**Problem to solve:**
How many lines below contain the word "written"? Reply solely with the number.
________
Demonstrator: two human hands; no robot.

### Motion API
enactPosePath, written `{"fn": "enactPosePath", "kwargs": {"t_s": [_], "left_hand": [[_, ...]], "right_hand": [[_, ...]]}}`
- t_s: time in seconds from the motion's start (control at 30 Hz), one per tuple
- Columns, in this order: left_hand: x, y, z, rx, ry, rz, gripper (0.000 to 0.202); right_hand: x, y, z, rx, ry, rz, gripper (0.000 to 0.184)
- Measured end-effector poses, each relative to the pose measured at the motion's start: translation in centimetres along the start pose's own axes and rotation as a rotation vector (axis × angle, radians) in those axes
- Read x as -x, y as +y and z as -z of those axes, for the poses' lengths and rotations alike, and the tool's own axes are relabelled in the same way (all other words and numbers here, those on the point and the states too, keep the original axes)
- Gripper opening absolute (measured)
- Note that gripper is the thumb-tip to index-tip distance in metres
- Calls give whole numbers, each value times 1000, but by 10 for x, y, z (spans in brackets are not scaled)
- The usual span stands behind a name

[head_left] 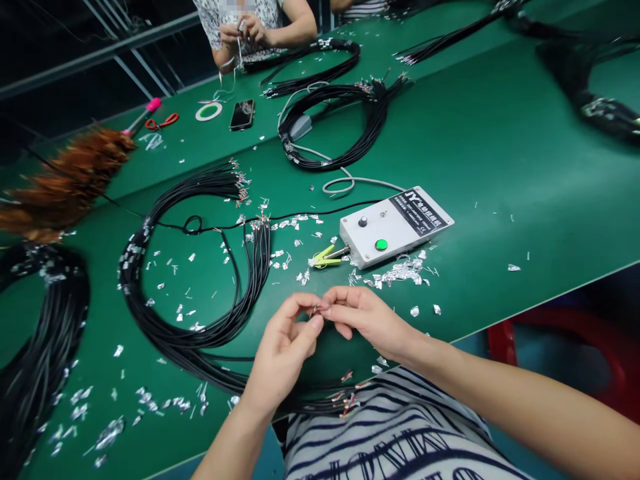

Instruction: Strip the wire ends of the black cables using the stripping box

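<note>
Close to the table's front edge, my left hand and my right hand meet fingertip to fingertip. Between them is the stripped end of a cable, its thin wires showing a bit of red. My left thumb and forefinger pinch this end, and the fingers of my right hand are closed on the wires. The rest of that cable is mostly hidden by my left hand. A coiled bundle of black cables curves from the left to under my left wrist, and several stripped ends lie by my shirt.
Beyond my hands sits a white control box with a green button and a yellow-green clip. Foil scraps litter the green table. Further off are another cable coil, a phone, a feather duster and a co-worker's hands.
</note>
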State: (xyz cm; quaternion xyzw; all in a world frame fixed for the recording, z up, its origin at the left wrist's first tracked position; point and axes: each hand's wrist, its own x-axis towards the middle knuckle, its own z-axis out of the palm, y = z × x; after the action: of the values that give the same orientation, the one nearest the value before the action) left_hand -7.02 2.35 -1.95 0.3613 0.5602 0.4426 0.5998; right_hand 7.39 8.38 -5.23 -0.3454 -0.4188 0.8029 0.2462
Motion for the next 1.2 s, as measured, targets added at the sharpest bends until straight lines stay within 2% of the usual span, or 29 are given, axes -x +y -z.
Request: {"fn": "enactPosePath", "kwargs": {"t_s": [0.17,0.33,0.43,0.5,0.67,0.83,1.03,1.2], "left_hand": [[-3,-1,-4,-38,90,-44,24],[-5,4,-3,-59,40,-98,13],[-6,6,-2,-1,-8,-84,12],[-8,4,-4,26,11,-74,16],[-8,-10,-17,14,229,-135,23],[-6,-18,-26,-96,313,-242,21],[-4,-21,-24,-166,333,-235,20],[-4,-25,-21,-220,338,-239,23]], "right_hand": [[3,-4,2,-75,-53,-51,22],[5,-3,4,-205,-116,-144,25],[7,-2,3,-129,-103,-92,24],[7,-3,2,-50,-82,-53,23],[7,-5,1,54,-31,12,21],[6,-3,2,124,-2,54,22],[5,-3,4,247,9,122,18],[6,-4,7,352,48,118,15]]}}
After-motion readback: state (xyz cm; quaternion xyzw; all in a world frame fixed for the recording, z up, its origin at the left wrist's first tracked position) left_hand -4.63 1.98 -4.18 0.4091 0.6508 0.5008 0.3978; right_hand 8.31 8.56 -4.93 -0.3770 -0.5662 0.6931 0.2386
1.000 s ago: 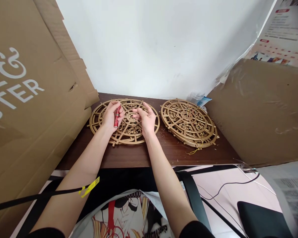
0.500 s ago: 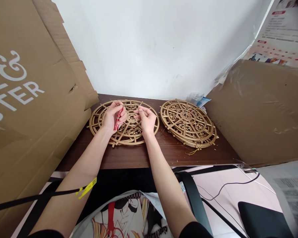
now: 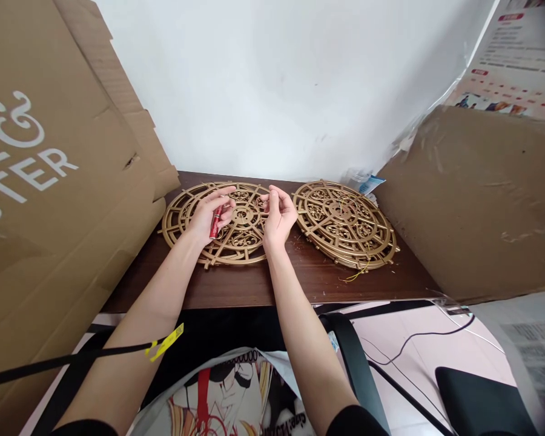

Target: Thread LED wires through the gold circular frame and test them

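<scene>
Two round gold openwork discs lie on a dark wooden shelf [image 3: 254,284]. Over the left disc [image 3: 229,242], my left hand [image 3: 206,215] is closed around a small red tube [image 3: 216,221], palm turned up. My right hand [image 3: 279,215] hovers at that disc's right edge with its fingertips pinched together; what they hold is too thin to make out. The second disc [image 3: 345,224], apparently a stack, sits to the right, untouched, with thin yellow wire [image 3: 356,275] trailing from its front edge.
Large cardboard sheets lean at the left [image 3: 49,181] and right [image 3: 476,200] of the shelf, against a white wall. Below the shelf are a black chair arm [image 3: 349,351], cables on a pink floor, and a black strap with a yellow tag [image 3: 166,342].
My right hand has lifted off the left disc's centre and moved right, fingers pinched. My left hand has rolled palm-up with the red tube.
</scene>
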A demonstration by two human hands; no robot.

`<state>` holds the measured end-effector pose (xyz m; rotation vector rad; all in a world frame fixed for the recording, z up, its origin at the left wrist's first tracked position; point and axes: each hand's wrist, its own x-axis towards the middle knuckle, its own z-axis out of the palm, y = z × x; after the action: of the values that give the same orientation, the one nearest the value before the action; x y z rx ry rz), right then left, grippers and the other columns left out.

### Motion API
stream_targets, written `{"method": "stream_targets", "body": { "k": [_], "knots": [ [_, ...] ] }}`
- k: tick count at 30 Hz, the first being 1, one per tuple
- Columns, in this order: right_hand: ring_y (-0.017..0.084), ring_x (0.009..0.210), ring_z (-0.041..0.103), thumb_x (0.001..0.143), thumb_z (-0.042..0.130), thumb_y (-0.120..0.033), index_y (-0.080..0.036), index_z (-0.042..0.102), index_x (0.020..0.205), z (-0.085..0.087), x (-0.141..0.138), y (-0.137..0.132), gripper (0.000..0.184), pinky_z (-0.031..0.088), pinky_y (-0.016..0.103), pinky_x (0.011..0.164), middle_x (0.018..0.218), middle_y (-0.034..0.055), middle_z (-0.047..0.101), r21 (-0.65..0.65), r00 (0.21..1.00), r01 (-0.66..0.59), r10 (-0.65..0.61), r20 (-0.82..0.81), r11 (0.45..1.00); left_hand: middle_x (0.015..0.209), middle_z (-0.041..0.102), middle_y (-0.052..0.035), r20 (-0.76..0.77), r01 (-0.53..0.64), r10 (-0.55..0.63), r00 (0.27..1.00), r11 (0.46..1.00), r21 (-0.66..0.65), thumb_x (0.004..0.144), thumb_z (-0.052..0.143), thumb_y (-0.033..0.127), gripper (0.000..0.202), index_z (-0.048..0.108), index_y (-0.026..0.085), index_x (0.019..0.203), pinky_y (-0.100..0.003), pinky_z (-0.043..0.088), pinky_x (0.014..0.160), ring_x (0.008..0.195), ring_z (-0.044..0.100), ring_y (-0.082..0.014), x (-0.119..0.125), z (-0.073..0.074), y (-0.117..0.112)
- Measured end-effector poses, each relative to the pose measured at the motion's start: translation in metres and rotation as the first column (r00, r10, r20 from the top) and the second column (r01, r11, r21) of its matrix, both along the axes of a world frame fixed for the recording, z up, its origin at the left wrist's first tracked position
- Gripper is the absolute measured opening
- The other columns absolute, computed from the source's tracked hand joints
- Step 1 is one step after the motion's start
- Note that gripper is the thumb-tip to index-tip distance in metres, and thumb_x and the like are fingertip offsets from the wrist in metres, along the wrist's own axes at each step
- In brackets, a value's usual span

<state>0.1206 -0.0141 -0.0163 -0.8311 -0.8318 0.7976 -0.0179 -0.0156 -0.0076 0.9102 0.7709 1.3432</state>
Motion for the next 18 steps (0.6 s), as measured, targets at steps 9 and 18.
{"method": "stream_targets", "body": {
  "k": [9, 18],
  "knots": [
    [0.007, 0.06, 0.051, 0.085, 0.061, -0.023, -0.019, 0.067, 0.089, 0.006, 0.004, 0.002, 0.009, 0.049, 0.021, 0.063, 0.07, -0.0023, 0.062, 0.068, 0.834, -0.434, 0.429, -0.347, 0.898, 0.105, 0.071, -0.013, -0.158, 0.097, -0.088, 0.983, 0.994, 0.054, 0.072, 0.069, 0.012, 0.046, 0.068, 0.015, 0.118, -0.015, 0.026, 0.037, 0.054, 0.045, -0.0045, 0.003, -0.002, -0.002],
    [0.006, 0.054, 0.043, 0.094, 0.046, -0.014, -0.021, 0.062, 0.087, 0.011, 0.013, 0.004, 0.019, 0.045, 0.018, 0.057, 0.063, -0.0056, 0.049, 0.169, 0.625, -0.493, 0.483, -0.613, 0.853, 0.076, 0.064, -0.0023, -0.589, 0.243, -0.138, 0.796, 0.965, 0.103, 0.08, 0.068, 0.028, 0.048, 0.065, 0.02, 0.127, -0.019, 0.022, 0.036, 0.041, 0.032, -0.0022, 0.007, -0.007, -0.006]
  ]
}}
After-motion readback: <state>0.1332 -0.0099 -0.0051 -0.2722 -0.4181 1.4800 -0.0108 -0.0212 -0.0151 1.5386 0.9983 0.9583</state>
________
**Solution to the exercise:**
2